Work instructions: For this listing, the lines between the one holding "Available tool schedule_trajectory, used" and the one holding "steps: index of", inclusive, must be set down exactly.

Material for this exercise:

- Opening Delimiter -

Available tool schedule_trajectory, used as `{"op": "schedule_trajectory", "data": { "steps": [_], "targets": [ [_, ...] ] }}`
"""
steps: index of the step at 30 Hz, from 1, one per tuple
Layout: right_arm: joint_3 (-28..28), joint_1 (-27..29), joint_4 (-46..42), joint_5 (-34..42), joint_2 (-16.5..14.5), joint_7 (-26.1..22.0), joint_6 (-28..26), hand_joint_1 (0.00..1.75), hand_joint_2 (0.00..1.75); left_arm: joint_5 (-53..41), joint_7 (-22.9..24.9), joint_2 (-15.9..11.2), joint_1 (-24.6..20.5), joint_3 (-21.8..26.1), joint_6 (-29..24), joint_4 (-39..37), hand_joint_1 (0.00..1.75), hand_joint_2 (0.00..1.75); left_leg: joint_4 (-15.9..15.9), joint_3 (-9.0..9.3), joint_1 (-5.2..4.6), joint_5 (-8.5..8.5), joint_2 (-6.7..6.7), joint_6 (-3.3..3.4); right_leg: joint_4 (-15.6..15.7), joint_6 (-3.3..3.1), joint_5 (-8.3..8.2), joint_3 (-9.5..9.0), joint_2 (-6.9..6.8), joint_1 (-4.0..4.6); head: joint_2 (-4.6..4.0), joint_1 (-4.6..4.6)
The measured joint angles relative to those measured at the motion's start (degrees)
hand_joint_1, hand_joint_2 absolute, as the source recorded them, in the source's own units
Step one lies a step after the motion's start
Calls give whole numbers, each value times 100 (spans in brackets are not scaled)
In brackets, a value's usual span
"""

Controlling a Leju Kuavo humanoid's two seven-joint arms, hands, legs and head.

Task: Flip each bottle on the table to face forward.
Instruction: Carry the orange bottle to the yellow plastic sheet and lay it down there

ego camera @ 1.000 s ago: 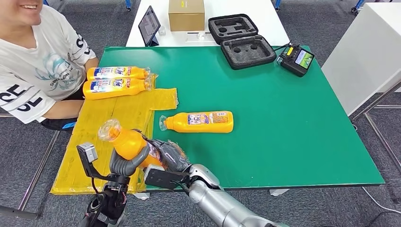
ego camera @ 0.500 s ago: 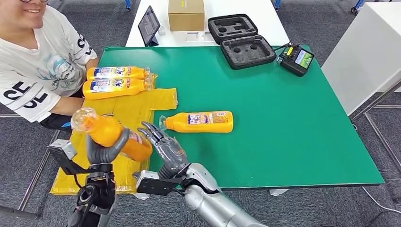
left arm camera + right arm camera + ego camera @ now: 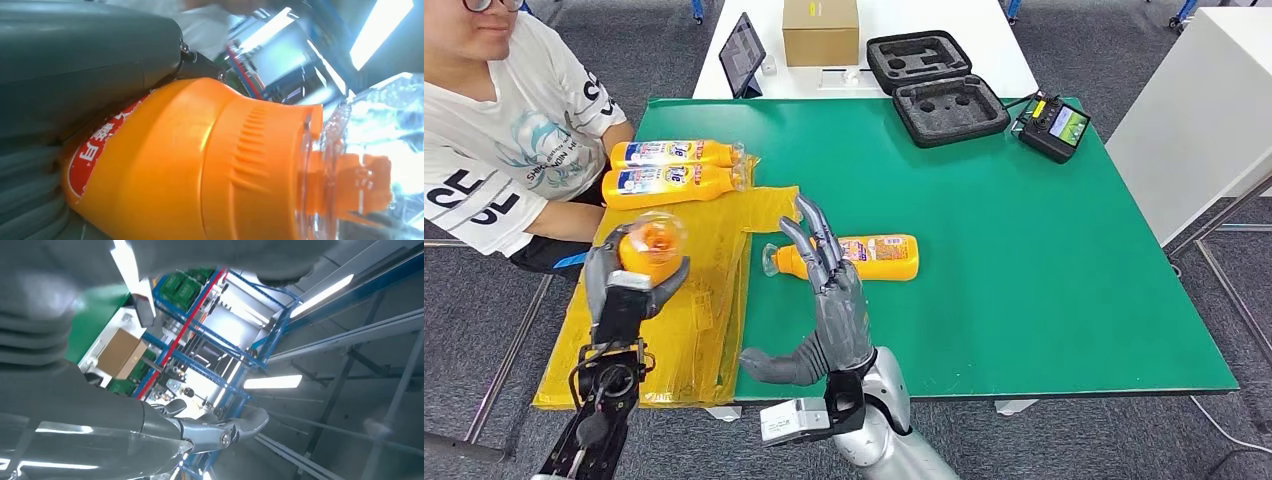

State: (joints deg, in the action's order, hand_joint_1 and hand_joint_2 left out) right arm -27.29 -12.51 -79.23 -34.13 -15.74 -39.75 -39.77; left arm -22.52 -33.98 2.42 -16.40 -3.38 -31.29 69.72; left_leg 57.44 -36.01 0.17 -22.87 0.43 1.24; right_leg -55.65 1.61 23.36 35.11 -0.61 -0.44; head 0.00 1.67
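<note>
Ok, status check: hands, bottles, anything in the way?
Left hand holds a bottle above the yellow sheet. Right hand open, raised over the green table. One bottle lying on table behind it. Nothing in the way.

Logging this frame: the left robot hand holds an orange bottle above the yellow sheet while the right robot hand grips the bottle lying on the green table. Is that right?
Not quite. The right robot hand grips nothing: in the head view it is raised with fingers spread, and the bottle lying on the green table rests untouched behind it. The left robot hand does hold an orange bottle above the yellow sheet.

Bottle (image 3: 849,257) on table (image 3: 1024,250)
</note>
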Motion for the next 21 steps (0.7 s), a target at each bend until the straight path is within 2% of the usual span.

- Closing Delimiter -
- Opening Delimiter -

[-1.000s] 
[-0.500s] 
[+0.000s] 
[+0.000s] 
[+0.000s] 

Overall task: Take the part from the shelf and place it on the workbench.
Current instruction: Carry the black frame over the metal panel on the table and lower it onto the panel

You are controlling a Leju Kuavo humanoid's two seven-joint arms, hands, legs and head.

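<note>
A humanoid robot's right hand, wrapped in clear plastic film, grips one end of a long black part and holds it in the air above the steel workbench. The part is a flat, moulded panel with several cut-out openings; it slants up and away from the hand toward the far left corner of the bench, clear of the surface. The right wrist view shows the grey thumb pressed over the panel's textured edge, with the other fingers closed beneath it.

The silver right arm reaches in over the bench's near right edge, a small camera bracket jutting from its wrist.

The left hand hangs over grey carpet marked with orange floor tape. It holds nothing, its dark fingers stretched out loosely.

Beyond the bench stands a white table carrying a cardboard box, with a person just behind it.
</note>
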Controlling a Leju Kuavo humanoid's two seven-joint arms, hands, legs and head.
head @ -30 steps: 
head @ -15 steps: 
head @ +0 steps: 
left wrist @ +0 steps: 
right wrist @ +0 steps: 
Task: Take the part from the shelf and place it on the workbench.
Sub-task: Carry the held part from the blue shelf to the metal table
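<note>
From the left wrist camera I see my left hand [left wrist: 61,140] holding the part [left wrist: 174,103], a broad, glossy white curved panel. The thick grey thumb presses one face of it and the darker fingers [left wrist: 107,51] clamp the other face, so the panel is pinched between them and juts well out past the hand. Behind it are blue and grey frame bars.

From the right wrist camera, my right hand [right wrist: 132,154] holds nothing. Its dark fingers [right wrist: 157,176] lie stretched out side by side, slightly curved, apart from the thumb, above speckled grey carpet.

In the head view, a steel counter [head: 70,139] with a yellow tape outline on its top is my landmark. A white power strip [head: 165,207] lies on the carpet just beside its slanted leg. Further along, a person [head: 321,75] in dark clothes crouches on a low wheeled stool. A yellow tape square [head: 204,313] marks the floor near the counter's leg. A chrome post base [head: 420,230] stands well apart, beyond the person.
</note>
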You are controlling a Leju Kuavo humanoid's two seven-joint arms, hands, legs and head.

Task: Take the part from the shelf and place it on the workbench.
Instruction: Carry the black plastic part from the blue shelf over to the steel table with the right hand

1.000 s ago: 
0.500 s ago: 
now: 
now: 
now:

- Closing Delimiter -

Answer box:
Available tool schedule_trajectory, used as `{"op": "schedule_trajectory", "data": { "steps": [_], "targets": [ [_, ...] ] }}`
"""
steps: index of the step at 30 Hz, from 1, one per tuple

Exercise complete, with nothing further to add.